→ **TASK DETAILS**
Please restate the data word for word, leaving out no line.

::::

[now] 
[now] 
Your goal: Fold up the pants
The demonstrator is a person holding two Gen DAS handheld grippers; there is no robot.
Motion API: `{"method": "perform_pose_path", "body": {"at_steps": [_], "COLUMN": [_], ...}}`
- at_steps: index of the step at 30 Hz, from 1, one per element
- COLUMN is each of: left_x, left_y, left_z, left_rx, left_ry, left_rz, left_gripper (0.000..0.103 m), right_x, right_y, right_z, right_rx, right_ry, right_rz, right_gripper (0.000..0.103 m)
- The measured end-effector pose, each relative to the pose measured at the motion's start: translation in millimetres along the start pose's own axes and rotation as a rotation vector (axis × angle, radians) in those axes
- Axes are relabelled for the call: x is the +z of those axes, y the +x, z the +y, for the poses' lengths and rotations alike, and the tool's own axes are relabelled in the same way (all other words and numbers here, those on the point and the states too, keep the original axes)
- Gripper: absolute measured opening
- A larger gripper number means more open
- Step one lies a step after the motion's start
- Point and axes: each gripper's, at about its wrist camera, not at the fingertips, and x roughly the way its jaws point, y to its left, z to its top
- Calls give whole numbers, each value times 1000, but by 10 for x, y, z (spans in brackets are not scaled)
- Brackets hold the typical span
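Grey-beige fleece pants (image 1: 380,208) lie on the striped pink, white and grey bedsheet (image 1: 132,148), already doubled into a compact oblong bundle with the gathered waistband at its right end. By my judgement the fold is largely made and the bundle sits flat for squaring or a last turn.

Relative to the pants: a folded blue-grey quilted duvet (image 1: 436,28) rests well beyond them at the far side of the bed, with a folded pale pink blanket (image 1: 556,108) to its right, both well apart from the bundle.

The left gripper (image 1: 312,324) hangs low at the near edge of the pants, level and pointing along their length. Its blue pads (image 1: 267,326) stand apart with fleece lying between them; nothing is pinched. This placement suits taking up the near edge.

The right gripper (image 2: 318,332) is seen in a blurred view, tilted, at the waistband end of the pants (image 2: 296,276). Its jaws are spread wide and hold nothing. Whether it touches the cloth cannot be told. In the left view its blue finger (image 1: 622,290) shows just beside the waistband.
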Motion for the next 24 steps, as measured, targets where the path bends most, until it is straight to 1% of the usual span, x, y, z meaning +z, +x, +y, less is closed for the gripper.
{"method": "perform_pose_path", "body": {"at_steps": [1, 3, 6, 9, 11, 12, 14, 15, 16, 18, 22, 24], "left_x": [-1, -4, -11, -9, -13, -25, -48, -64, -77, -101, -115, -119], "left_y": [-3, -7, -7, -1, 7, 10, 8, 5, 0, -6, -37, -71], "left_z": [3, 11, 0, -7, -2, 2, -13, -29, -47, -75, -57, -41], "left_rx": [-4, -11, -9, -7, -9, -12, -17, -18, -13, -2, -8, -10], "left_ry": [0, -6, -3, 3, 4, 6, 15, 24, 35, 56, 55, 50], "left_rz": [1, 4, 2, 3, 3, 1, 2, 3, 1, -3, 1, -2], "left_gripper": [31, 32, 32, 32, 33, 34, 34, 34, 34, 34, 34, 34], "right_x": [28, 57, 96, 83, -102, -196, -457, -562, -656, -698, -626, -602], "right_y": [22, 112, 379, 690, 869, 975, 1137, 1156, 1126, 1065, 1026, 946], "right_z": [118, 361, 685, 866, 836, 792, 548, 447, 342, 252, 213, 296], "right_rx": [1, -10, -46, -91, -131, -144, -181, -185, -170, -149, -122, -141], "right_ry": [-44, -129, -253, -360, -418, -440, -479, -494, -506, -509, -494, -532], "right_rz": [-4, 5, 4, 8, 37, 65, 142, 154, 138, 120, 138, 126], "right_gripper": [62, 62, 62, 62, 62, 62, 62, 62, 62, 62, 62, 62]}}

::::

→ **TASK OUTPUT**
[now] 
[now] 
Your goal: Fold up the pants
The demonstrator is a person holding two Gen DAS handheld grippers; there is no robot.
Motion API: `{"method": "perform_pose_path", "body": {"at_steps": [_], "COLUMN": [_], ...}}`
- at_steps: index of the step at 30 Hz, from 1, one per element
- COLUMN is each of: left_x, left_y, left_z, left_rx, left_ry, left_rz, left_gripper (0.000..0.103 m), right_x, right_y, right_z, right_rx, right_ry, right_rz, right_gripper (0.000..0.103 m)
- The measured end-effector pose, each relative to the pose measured at the motion's start: translation in millimetres along the start pose's own axes and rotation as a rotation vector (axis × angle, radians) in those axes
- Axes are relabelled for the call: x is the +z of those axes, y the +x, z the +y, for the poses' lengths and rotations alike, and the tool's own axes are relabelled in the same way (all other words and numbers here, those on the point and the states too, keep the original axes)
- Gripper: absolute measured opening
- A larger gripper number means more open
- Step one lies a step after the motion's start
- Point and axes: each gripper's, at about its wrist camera, not at the fingertips, and x roughly the way its jaws point, y to its left, z to its top
- Calls give whole numbers, each value times 1000, but by 10 for x, y, z (spans in brackets are not scaled)
- Brackets hold the typical span
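Grey-beige fleece pants (image 1: 380,208) lie on the striped pink, white and grey bedsheet (image 1: 132,148), already doubled into a compact oblong bundle with the gathered waistband at its right end. By my judgement the fold is largely made and the bundle sits flat for squaring or a last turn.

Relative to the pants: a folded blue-grey quilted duvet (image 1: 436,28) rests well beyond them at the far side of the bed, with a folded pale pink blanket (image 1: 556,108) to its right, both well apart from the bundle.

The left gripper (image 1: 312,324) hangs low at the near edge of the pants, level and pointing along their length. Its blue pads (image 1: 267,326) stand apart with fleece lying between them; nothing is pinched. This placement suits taking up the near edge.

The right gripper (image 2: 318,332) is seen in a blurred view, tilted, at the waistband end of the pants (image 2: 296,276). Its jaws are spread wide and hold nothing. Whether it touches the cloth cannot be told. In the left view its blue finger (image 1: 622,290) shows just beside the waistband.
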Motion for the next 24 steps, as measured, targets where the path bends most, until it is straight to 1% of the usual span, x, y, z meaning +z, +x, +y, less is closed for the gripper.
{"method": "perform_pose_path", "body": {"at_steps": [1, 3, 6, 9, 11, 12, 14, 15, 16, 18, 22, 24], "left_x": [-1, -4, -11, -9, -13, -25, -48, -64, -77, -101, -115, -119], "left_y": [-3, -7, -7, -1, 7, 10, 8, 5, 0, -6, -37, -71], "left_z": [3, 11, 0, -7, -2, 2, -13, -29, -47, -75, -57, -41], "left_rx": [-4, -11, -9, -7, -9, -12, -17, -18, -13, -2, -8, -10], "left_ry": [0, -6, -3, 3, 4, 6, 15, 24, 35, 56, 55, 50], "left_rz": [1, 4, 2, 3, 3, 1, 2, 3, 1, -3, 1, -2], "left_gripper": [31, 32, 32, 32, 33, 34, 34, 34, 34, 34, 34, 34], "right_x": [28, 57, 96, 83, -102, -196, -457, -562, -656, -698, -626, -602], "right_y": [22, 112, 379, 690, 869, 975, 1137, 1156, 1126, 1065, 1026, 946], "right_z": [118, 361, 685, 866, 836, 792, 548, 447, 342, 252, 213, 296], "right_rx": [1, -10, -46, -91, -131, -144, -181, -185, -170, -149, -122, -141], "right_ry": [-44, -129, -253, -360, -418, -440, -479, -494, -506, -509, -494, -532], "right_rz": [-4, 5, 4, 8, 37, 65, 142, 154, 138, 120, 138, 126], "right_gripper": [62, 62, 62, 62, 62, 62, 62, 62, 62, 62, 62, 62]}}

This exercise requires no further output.